12 April 2006

Generator syntax for state machines

I have a real-world interface that looks like this:

interface ITableScanner {
    void open(Path filename);
    void onRecord(TableRecord record);
    void onEndOfFile(int status, Exception error);
    void close();
}

It's actually a state machine. The methods are only to be called in a very specific order: open(), then zero or more calls to onRecord(), then onEndOfFile(), then close().

Here's the simplest nontrivial implementation of this interface I can come up with:

class DebugTableScanner implements ITableScanner {
    public DebugTableScanner(Writer out) {
        m_out = out;
    }

    public void open(Path filename) {
        m_out.writeln("contents of file " + filename);
    }

    public void onRecord(TableRecord record) {
        if (!isNoise(record))
            m_out.writeln("  - " + record);
    }

    public void onEndOfFile(int status, Exception error) {
        if (status != OK)
            m_out.writeln("  * End of file status: " + status);
        if (error != null)
            error.printStackTrace(m_out);
    }

    public void close() {
    }

    private Writer m_out;
}

I'm going to propose a different syntax for writing that class. Just as you can use generator syntax instead of explicitly writing an Iterator class, you could use this special syntax instead of explicitly implementing any state machine interface.

The special syntax is receive methodName(parameters). It means roughly “yield, then resume here when the appropriate method call is received”. But if this syntax occurs in an if or while test-expression, it also means “skip to the next resume statement if a different method is called instead”. Informal, I know, but I think formal semantics would be easy to hash out.

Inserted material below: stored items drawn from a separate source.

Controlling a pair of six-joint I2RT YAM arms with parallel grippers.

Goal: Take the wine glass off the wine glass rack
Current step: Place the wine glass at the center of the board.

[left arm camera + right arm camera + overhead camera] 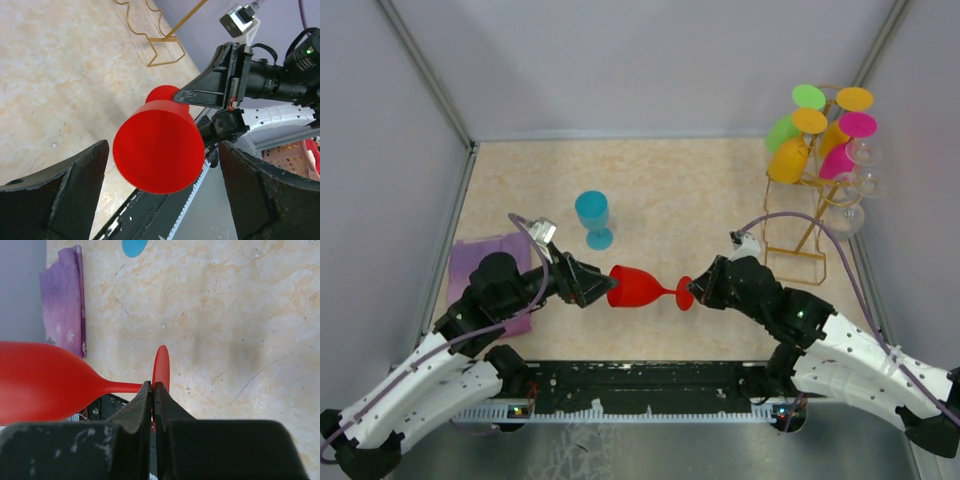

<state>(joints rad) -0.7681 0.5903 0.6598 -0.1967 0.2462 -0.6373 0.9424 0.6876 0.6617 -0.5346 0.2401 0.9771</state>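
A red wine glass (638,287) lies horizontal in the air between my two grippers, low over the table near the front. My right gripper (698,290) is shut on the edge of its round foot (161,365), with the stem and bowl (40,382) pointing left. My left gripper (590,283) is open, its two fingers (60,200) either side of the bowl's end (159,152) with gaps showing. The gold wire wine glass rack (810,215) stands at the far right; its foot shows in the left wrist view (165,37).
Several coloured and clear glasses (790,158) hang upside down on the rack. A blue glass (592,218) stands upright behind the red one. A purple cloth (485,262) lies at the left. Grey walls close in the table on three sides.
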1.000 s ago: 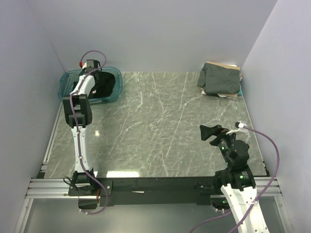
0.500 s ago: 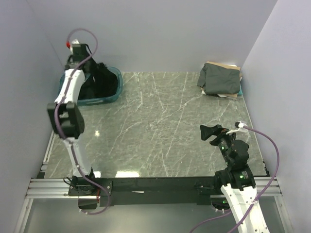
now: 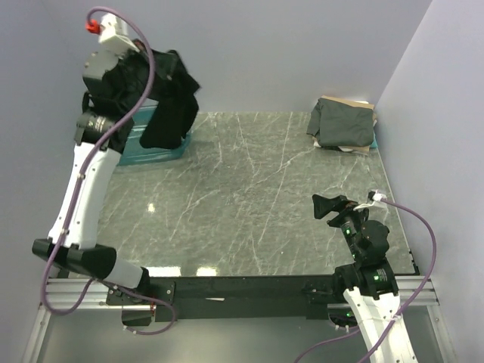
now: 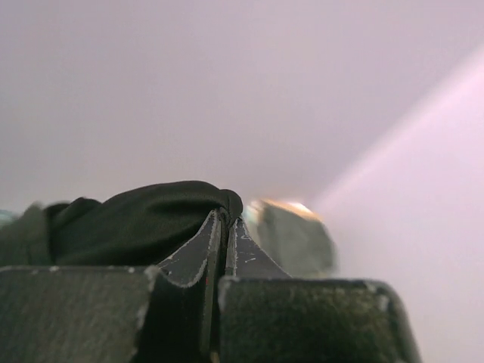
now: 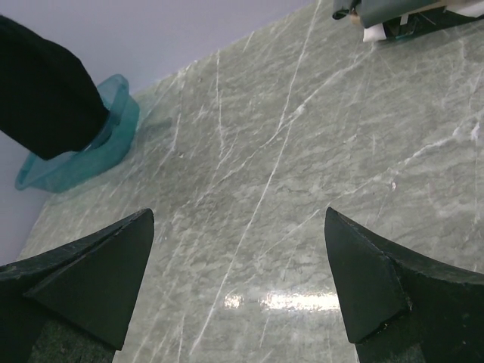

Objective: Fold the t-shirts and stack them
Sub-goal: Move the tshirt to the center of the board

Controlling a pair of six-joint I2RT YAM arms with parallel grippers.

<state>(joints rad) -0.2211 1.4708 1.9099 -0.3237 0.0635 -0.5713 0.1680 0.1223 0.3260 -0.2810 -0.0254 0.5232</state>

The above class, implemented using this syntax, looks like this:

ITableScanner debugTableScanner(Writer out) {
    receive open(Path filename) {
        out.writeln("contents of file " + filename);
    }

    while (receive onRecord(TableRecord record)) {
        if (!isNoise(record))
            out.writeln("  - " + record);
    }

    receive onEndOfFile(int status, Exception error) {
        if (status != OK)
            out.writeln("  * End of file status: " + status);
        if (error != null)
            error.printStackTrace(out);
    }

    receive close();
}

You would call debugTableScanner(myOut) instead of new DebugTableScanner(myOut) to create an instance.

Nice things about this:

  • The code appears in the same order that it'll execute at run time.
  • The code and its caller look the same. You could put the code side by side and see the method calls and receive statements line up.
  • No need to explicitly check the object state and throw IllegalStateException (or whatever) if stuff hasn't been called in the right order; the compiler can generate the checks.
  • You could create variables anywhere in the body, and they'll be accessible only to methods called later.
  • Similarly, there's no need to stick the Writer into a member variable. It's lexically scoped. (Yeah, lexical scoping is frequently the highlight of my day...)

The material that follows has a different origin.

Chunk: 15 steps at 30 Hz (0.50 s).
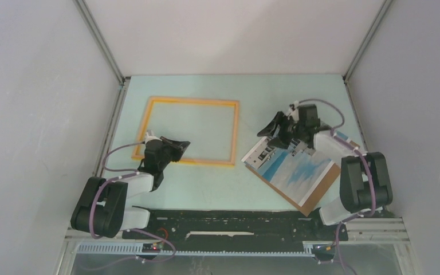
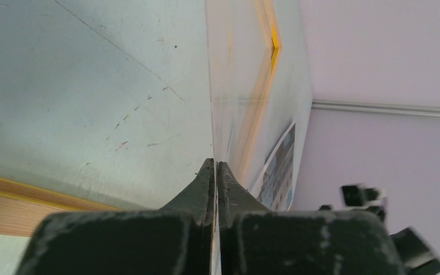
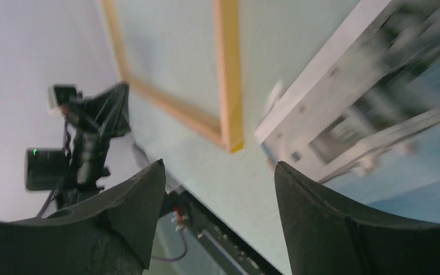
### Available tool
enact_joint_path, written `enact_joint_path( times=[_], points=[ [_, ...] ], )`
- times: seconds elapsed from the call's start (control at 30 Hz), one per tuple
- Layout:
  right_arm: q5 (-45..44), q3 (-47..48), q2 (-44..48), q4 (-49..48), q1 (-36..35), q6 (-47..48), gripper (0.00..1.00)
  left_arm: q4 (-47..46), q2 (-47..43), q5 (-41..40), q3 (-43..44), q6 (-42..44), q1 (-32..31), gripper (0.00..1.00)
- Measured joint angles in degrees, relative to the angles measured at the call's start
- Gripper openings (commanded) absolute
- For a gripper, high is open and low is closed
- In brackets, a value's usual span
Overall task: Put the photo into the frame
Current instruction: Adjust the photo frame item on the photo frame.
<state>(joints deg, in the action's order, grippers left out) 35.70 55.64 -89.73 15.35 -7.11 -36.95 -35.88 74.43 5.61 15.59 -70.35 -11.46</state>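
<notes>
The frame (image 1: 236,132), with a thin yellow-orange rim, lies flat at the table's left-middle. My left gripper (image 1: 184,145) is at its near-left corner. In the left wrist view the gripper (image 2: 215,163) is shut on the edge of a thin clear pane (image 2: 229,86), seen edge-on, with the rim (image 2: 11,186) below. The photo (image 1: 298,172) lies face up at the right on a brown backing board (image 1: 298,204). My right gripper (image 1: 269,129) hovers open and empty over the photo's far-left corner. The right wrist view (image 3: 217,166) shows the frame corner (image 3: 227,69) and the photo (image 3: 389,114).
Grey enclosure walls close in the table on the left, right and back. A black rail (image 1: 235,220) runs along the near edge between the arm bases. My left arm (image 3: 86,143) shows in the right wrist view.
</notes>
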Motion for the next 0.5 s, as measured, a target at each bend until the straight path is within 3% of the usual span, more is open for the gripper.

Here's a funny real-world example of why my proposed syntax is nice. I had to modify the real-world version of this example to cope with errors. Here's what I ended up with:

class DebugTableScanner implements ITableScanner {
    public DebugTableScanner(Writer out) {
        m_out = out;
    }

    public void open(Path filename) {
        m_out.writeln("contents of file " + filename);
    }

    public void onRecord(TableRecord record) {
        try {
            if (!isNoise(record))
                m_out.writeln("  - " + record);
        } catch (Exception exc) {
            onError(exc);
            throw;
        }
    }

    public void onEndOfFile(int status, Exception error) {
        try {
            if (status != OK)
                m_out.writeln("  * End of file status: " + status);
            if (error != null)
                error.printStackTrace(m_out);
        } catch (Exception exc) {
            onError(exc);
            throw;
        }
    }

    public void close() {
    }

    private void onError(Exception exc) {
        reportError(
            new Exception(INTERNAL_ERROR_IN_SCANNER, exc));
    }

    private Writer m_out;
}

...and actually considerably worse, since I had code in close() which also had to be wrapped. In my proposed syntax, it would look like this, instead:

ITableScanner debugTableScanner(Writer out) {
    receive open(Path filename) {
        out.writeln("contents of file " + filename);
    }

    try {
        while (receive onRecord(TableRecord record)) {
            if (!isNoise(record))
                out.writeln("  - " + record);
        }

        receive onEndOfFile(int status, Exception error) {
            if (status != OK)
                out.writeln("  * End of file status: " + status);
            if (error != null)
                error.printStackTrace(out);
        }

        receive close();
    } catch (Exception exc) {
        reportError(
            new Exception(INTERNAL_ERROR_IN_SCANNER, exc));
        throw;
    }
}

2 comments:

Mattie said...

Off-topic request, but this post made me think of it: I'd like a Tumbolia review/consideration of http://www.codeworker.org/ if you deem it worth your time.

jto said...

It looks interesting. Synchronicity... I was just thinking about source-transforming JavaScript; I bet this could do it.